Beginning at the line that includes "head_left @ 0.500", return each line exactly through the end of the listing, and no line before it.

========

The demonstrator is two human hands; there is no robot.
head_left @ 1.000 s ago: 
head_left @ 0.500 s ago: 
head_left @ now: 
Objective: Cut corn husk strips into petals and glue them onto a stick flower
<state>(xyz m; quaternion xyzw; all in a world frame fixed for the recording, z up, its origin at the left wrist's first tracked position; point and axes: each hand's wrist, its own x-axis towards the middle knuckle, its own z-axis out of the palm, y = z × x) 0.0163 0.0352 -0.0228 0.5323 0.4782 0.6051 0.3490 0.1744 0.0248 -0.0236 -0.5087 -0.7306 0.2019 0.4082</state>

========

Task response:
head_left @ 0.500 s ago: 
head_left @ now: 
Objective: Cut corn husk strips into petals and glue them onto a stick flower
<state>(xyz m; quaternion xyzw; all in a world frame fixed for the recording, z up, its origin at the left wrist's first tracked position; point and axes: each hand's wrist, its own x-axis towards the middle knuckle, its own z-axis out of the palm, y = z × x) 0.0163 0.0352 -0.0228 0.5323 0.4782 0.6051 0.3490 0.1744 0.0248 -0.0236 -0.5087 -0.7306 0.2019 0.4082</state>

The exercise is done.